→ **Description of the task**: Write out the listing exactly as it is given.

→ **Data shown**:
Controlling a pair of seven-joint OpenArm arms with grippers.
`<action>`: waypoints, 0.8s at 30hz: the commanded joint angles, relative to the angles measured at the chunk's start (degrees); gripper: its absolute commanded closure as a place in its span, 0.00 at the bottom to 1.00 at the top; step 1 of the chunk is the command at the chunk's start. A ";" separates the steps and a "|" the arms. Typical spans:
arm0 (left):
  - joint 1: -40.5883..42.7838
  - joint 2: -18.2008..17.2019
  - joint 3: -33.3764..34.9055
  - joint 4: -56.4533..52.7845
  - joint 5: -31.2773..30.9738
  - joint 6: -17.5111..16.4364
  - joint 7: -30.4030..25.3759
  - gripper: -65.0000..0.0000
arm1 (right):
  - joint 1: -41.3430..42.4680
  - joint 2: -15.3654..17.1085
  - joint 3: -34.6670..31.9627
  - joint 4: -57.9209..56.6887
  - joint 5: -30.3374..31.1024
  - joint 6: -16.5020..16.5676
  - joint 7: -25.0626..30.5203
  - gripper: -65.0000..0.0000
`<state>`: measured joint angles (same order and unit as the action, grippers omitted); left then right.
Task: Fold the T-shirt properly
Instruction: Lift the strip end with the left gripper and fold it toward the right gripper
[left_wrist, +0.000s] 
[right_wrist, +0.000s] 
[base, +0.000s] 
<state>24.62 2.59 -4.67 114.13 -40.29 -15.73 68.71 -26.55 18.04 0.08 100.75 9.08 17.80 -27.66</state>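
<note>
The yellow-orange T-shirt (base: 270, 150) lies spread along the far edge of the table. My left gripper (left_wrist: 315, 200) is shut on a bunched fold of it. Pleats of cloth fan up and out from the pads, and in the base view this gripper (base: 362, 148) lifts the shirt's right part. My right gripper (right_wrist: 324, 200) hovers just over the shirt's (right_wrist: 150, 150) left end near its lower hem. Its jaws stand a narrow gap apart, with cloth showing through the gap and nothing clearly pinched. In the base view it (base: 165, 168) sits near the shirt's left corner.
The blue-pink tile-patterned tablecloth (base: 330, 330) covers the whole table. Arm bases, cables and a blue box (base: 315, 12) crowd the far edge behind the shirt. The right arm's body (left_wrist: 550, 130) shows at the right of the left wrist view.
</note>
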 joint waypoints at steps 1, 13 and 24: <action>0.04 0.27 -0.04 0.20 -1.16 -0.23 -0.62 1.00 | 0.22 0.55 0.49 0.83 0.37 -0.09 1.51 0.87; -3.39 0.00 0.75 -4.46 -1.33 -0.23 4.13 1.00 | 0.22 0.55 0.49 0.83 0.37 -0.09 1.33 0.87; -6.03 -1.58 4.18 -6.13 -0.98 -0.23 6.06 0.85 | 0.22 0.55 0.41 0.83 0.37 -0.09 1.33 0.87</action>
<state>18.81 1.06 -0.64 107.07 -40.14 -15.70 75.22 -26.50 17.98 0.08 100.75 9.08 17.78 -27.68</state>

→ **Expected answer**:
Controlling a pair of seven-joint OpenArm arms with grippers.
`<action>`: waypoints, 0.8s at 30hz: the commanded joint angles, relative to the angles measured at the chunk's start (degrees); gripper: its absolute commanded closure as a place in its span, 0.00 at the bottom to 1.00 at the top; step 1 of the chunk is the command at the chunk's start. A ";" separates the steps and a "|" the arms. Typical spans:
arm0 (left):
  - joint 1: -40.5883..42.7838
  - joint 2: -18.2008..17.2019
  - joint 3: -33.3764..34.9055
  - joint 4: -56.4533..52.7845
  - joint 5: -31.2773..30.9738
  - joint 6: -17.5111..16.4364
  - joint 7: -30.4030..25.3759
  - gripper: -65.0000..0.0000
arm1 (right):
  - joint 1: -41.3430..42.4680
  - joint 2: -15.3654..17.1085
  - joint 3: -34.6670..31.9627
  - joint 4: -57.9209..56.6887
  - joint 5: -30.3374..31.1024
  - joint 6: -16.5020..16.5676
  - joint 7: -25.0626..30.5203
  - gripper: -65.0000..0.0000
`<state>`: measured joint angles (same order and unit as the action, grippers omitted); left then right.
Task: Fold the T-shirt properly
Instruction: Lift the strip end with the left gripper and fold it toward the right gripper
[left_wrist, +0.000s] 
[right_wrist, +0.000s] 
[base, +0.000s] 
<state>24.62 2.59 -4.67 114.13 -40.29 -15.73 68.71 -26.55 18.04 0.08 100.75 9.08 17.80 -27.66</state>
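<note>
The yellow-orange T-shirt (base: 270, 150) lies spread along the far edge of the table. My left gripper (left_wrist: 315, 200) is shut on a bunched fold of it. Pleats of cloth fan up and out from the pads, and in the base view this gripper (base: 362, 148) lifts the shirt's right part. My right gripper (right_wrist: 324, 200) hovers just over the shirt's (right_wrist: 150, 150) left end near its lower hem. Its jaws stand a narrow gap apart, with cloth showing through the gap and nothing clearly pinched. In the base view it (base: 165, 168) sits near the shirt's left corner.
The blue-pink tile-patterned tablecloth (base: 330, 330) covers the whole table. Arm bases, cables and a blue box (base: 315, 12) crowd the far edge behind the shirt. The right arm's body (left_wrist: 550, 130) shows at the right of the left wrist view.
</note>
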 joint waypoints at steps 1, 13 and 24: <action>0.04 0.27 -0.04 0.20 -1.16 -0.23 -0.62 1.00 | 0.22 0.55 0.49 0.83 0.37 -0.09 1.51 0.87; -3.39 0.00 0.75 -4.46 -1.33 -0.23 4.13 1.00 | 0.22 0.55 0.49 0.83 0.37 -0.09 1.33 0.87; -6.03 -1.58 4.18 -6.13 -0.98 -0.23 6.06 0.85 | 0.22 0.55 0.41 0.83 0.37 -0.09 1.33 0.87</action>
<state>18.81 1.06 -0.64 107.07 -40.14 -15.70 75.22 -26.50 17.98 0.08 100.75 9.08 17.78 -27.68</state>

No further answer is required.